(Data extracted from a collection)

--

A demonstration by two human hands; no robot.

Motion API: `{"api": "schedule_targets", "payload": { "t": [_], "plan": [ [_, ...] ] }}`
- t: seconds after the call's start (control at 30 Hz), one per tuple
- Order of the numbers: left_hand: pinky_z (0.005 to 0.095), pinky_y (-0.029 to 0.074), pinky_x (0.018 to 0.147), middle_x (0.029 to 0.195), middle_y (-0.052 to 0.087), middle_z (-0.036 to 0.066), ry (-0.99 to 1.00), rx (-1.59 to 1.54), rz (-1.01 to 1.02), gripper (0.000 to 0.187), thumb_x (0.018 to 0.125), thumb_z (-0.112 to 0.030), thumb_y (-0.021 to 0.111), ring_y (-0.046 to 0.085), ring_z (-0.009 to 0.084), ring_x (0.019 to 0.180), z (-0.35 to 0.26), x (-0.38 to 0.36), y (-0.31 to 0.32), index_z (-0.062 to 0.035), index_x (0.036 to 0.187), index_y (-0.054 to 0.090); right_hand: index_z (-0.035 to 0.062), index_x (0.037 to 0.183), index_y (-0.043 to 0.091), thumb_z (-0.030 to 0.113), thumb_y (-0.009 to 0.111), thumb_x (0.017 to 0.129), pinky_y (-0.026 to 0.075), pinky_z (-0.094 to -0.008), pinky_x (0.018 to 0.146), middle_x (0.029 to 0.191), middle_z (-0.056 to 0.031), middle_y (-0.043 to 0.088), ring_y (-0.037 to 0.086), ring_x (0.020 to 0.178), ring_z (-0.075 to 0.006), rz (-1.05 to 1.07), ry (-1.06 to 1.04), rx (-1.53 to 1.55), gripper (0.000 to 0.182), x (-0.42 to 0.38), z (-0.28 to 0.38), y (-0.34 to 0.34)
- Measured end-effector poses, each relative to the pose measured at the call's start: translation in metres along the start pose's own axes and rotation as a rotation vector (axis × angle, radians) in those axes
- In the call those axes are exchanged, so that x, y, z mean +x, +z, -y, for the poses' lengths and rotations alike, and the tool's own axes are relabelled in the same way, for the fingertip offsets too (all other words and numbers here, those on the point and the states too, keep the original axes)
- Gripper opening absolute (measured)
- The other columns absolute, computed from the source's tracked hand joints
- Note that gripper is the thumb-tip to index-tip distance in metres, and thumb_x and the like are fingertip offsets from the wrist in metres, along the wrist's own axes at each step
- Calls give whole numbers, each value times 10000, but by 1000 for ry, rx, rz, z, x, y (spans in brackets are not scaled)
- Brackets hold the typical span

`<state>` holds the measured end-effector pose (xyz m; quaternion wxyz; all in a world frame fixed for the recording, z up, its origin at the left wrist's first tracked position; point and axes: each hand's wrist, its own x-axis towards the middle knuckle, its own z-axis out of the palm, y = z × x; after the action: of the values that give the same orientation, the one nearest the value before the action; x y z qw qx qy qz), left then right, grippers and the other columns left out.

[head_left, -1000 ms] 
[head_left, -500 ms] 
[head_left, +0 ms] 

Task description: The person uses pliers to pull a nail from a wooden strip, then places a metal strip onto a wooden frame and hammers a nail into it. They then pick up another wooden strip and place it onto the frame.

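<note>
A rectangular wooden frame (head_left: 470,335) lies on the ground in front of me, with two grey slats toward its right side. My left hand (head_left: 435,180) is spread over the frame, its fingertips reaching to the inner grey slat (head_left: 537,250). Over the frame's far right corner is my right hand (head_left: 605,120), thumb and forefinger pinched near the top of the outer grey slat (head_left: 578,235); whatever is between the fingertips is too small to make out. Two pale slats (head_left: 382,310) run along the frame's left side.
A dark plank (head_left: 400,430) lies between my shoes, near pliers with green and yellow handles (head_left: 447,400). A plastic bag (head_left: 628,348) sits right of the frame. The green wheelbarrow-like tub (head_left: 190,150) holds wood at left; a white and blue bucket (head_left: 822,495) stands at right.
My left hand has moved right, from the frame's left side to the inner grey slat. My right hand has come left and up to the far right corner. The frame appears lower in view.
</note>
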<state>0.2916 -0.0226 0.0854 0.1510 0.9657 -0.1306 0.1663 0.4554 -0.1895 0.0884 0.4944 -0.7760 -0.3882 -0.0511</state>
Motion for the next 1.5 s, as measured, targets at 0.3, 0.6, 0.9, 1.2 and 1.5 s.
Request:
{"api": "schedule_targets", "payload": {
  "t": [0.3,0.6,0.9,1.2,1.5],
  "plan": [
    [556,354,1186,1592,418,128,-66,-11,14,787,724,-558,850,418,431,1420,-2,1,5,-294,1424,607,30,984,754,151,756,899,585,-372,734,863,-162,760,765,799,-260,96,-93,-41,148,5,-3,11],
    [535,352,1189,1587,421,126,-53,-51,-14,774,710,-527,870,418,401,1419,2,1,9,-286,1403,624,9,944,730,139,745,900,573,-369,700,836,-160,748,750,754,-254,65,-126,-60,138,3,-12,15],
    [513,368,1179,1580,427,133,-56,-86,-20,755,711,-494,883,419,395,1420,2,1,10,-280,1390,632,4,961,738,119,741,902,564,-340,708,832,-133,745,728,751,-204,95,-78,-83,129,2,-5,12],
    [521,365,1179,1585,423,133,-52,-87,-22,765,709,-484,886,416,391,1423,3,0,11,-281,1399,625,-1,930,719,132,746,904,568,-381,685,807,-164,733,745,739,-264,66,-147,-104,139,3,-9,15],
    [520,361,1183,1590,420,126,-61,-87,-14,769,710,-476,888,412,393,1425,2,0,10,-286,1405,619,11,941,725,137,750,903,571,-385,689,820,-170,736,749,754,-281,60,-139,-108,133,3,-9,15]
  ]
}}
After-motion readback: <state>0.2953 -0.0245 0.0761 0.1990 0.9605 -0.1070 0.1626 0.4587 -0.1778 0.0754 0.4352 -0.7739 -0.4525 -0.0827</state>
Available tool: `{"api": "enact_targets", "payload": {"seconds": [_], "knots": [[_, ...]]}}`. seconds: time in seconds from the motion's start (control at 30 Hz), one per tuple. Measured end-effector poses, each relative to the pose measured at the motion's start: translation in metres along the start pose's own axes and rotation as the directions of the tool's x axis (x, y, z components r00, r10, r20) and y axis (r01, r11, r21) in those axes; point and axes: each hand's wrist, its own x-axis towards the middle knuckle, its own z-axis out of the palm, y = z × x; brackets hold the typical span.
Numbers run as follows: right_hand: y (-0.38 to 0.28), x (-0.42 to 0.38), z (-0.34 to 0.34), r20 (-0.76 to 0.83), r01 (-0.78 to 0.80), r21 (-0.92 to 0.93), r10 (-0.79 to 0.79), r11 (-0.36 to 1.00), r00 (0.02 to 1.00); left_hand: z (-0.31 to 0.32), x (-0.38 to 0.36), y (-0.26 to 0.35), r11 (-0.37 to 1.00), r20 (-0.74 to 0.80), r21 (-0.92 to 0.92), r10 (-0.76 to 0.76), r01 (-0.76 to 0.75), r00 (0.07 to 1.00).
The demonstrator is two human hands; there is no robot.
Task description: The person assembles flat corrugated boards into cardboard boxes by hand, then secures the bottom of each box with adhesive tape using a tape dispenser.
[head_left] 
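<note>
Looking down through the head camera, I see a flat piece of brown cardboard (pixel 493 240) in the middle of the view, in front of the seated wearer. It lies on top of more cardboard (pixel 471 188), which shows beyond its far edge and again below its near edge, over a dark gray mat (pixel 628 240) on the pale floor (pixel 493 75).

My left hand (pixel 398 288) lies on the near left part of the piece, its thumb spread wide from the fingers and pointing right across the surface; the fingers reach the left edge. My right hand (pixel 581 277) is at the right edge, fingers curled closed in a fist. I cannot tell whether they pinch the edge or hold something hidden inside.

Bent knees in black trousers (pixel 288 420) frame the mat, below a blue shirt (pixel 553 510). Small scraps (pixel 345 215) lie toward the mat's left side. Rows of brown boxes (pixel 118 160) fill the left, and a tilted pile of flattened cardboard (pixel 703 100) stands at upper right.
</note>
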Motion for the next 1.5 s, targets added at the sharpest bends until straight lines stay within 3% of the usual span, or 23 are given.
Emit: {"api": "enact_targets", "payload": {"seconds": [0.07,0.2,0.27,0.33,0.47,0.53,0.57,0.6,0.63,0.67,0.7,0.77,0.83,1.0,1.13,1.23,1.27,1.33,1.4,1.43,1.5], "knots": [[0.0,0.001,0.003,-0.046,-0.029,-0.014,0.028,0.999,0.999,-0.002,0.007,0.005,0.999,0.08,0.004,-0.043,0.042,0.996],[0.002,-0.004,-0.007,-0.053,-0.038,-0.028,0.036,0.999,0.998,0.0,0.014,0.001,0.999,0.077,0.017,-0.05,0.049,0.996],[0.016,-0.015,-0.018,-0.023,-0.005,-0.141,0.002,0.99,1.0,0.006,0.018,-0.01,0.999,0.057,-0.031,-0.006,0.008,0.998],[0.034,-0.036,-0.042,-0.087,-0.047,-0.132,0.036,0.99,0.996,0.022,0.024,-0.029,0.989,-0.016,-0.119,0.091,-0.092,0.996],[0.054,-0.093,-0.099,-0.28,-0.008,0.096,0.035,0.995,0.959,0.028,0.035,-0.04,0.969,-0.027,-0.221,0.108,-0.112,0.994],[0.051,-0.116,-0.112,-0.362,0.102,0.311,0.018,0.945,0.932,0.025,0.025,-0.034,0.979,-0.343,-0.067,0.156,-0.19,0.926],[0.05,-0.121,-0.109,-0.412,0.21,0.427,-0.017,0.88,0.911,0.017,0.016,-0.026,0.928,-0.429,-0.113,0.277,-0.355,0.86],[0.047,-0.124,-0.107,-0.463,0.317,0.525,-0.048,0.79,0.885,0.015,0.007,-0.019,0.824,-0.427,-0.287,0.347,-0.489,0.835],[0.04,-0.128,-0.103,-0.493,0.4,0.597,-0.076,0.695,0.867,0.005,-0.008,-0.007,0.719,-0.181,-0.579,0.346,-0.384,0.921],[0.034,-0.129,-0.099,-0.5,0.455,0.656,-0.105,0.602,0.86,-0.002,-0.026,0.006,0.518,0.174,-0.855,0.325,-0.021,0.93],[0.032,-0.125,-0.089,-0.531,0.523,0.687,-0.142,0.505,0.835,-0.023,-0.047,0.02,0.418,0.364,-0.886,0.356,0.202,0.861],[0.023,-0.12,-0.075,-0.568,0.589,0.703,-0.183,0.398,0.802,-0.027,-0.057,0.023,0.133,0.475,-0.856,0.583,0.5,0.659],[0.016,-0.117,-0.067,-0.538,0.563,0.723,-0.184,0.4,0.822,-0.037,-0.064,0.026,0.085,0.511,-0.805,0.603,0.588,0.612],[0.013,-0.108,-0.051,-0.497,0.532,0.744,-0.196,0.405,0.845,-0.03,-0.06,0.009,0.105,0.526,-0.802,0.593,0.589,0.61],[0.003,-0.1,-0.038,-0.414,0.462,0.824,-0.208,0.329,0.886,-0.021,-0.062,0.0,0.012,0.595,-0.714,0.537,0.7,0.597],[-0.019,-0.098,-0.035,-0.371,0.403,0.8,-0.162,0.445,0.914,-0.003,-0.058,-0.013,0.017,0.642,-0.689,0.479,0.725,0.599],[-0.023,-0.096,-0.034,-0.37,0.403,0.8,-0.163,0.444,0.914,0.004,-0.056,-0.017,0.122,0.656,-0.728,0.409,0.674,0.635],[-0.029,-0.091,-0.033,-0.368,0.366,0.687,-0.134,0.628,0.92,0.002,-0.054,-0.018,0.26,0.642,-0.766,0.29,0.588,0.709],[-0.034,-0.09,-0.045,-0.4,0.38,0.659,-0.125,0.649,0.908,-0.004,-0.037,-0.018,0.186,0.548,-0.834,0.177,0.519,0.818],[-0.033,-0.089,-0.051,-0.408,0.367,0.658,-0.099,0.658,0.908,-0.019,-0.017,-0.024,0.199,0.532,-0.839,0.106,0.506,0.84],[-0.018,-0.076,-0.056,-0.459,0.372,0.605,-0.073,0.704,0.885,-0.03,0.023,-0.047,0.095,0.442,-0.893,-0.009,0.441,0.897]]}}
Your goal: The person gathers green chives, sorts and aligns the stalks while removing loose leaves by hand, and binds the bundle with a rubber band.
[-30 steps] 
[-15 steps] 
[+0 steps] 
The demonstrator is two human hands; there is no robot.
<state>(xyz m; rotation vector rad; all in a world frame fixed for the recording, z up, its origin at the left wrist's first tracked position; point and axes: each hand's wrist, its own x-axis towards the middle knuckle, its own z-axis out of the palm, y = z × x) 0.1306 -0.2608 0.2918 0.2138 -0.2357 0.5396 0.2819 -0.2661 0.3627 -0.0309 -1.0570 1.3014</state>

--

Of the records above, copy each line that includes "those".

- Measured end-effector poses, each relative to the pose measured at the call's start: translation in metres along the start pose's own axes and rotation as a rotation vector (axis × angle, radians) in those axes
- In the call those axes are exchanged, so that x, y, z mean +x, +z, -y, for the poses' lengths and rotations alike, and the tool's own axes are relabelled in the same way, for the fingertip offsets too (all other words and numbers here, those on the point and the states too, keep the original axes)
Available tool: `{"api": "enact_targets", "payload": {"seconds": [_], "knots": [[_, ...]]}}`. seconds: time in seconds from the motion's start (control at 30 Hz), one per tuple. Measured end-effector poses, each relative to the pose measured at the motion's start: translation in metres along the start pose's own axes and rotation as the directions of the tool's x axis (x, y, z components r00, r10, r20) and y axis (r01, r11, r21) in those axes; point and axes: each hand's wrist, its own x-axis towards the middle knuckle, its own z-axis out of the palm, y = z × x; brackets hold the typical span.

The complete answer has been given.